While the CR two ogre is beefy, it's also legendarily stupid, and that's not an exaggeration. In the Monster Manual entry, there is a paragraph of description that begins with the bolded text "Legendary Stupidity". As a result, outsmarting an ogre is like taking candy from a baby. The ogre also has negative ability scores in every statistic besides strength and constitution, making it extremely susceptible to magic. Despite all of this, these dumb brutes are very easy to anger and can pack quite a whallop.

5 Flesh Golem

This is the second undead monster on this list. Maybe necromancers aren't so scary after all? Like a bigger zombie, the flesh golem has a CR or five and an AC of nine, coupled with a large hit point pool of 93. Unlike the zombie, it comes with a number of damage immunities that can make it difficult to deal with for a party that's yet to receive magic weapons.

4 Barbed Devil

Also coming in at a CR of five is the barbed devil. Like the flesh golem, this monster relies on its damage resistances to nonmagical bludgeoning, slashing, and piercing damage in order to present a challenge. Unlike the flesh golem, this resistance can be easily overcome by any party who silvers their weapons. While the barbed devil does have magic resistance, a decent AC, and a good hit point pool of 110, its features are almost useless and its attacks are relatively weak.

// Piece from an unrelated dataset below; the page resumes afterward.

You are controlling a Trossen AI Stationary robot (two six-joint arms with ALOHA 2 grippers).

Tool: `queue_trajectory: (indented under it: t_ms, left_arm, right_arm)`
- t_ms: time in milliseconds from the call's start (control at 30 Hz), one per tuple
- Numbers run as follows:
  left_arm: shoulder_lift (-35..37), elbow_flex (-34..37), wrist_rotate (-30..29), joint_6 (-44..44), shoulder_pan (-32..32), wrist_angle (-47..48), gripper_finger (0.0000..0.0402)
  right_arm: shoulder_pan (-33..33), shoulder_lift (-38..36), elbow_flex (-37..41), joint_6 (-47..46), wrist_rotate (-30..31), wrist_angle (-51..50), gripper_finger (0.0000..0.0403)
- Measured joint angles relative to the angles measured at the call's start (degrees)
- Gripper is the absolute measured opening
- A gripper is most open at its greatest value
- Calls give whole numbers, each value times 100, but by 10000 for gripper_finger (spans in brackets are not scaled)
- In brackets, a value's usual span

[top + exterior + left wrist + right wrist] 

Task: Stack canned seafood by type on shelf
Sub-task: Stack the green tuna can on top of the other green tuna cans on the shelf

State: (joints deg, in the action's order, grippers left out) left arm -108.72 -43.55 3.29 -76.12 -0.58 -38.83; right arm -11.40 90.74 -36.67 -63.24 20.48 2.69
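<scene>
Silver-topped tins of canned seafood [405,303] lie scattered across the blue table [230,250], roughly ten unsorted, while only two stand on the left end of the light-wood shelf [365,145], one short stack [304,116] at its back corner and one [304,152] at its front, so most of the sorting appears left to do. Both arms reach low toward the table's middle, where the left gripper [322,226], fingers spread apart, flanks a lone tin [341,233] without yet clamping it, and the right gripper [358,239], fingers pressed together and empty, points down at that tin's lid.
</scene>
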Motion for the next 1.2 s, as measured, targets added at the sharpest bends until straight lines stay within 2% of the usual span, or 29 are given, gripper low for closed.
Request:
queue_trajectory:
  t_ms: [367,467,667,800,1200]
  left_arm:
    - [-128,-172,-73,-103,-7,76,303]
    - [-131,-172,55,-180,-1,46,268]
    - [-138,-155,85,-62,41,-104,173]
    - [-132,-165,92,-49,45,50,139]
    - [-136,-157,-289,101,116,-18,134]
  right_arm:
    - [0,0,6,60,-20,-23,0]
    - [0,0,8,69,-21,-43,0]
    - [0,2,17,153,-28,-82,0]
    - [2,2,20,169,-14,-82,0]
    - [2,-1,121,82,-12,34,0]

Its barbed hide ability allows it to deal damage to any creature grappling with it, but there's no real incentive for the barbed devil to grapple other creatures. It's got magical darkvision, but no way to create magical darkness. Lastly, its attacks have a low chance of hitting considering its CR, and deals incredibly middling damage when they do. Compared to the rest of the devils, there's really no reason to use the barbed devil as a DM, unless you're homebrewing some added abilities.

3 Beholder

Featured on the cover of the 5th edition Monster Manual, the beholder is a CR 13 creature and one of the most iconic D&D monsters ever created. Unfortunately, these foul, otherworldly creatures are not necessarily as deadly as you might have suspected. While the beholder is a powerful creature that doesn't boast any weaknesses besides its strength ability score, the danger of facing them is severely mitigated by the random nature of its eye beam attacks.

Only three of the beholder's ten eye beam options actually deal damage, so a beholder that rolls poorly may not even deal damage to a well-prepared adventuring party. Disabling the player characters with its other eye beams is all well and good, but a monster needs to eliminate player characters if it's to have any hope of eventually defeating them. The best way to increase the threat level of a beholder is by providing it with minions, as well as an environmental hazard that it can throw PCs into using its telekenetic ray.

2 Kraken

At a staggering CR of 23, the kraken is a truly terrifying enemy to behold. Or at least it would be, if it wasn't missing the unspeakably important legendary resistance trait. The requirement for legendary resistance at this level of play cannot be understated. Any monster with this high of a challenge rating absolutely needs to be able to succeed on saving throws against player character spells and abilities if it wants to avoid an anticlimactic ending.

After all, there's nothing less legendary than the players defeating a six month long campaign's final boss with a simple polymorph or stunning strike. Suffice to say, if you plan on using the kraken in your campaign, give it legendary resistance for the game's sake.

1 Tarrasque

The Tarrasque has a CR of 30, which is the highest challenge rating given to any creature in the original 5th edition Monster Manual. Given this fact, you would think that the oversized dinosaur packs an incredible punch. And although it does, the Tarrasque's inability to make any kind of ranged attack has led to the creature becoming more of a meme than a monster.

Since this prehistoric beast's printing, the D&D community has popularized the fact that the Tarrasque can technically be defeated by any level one character with a flying speed and a ranged weapon. Consequently, this supposed colossus monstrosity is sadly regarded as a colossal failure. The best way to fix this issue is to simply provide the tarrasque with a ranged attack of some kind. After all, what's Godzilla without his laser breath?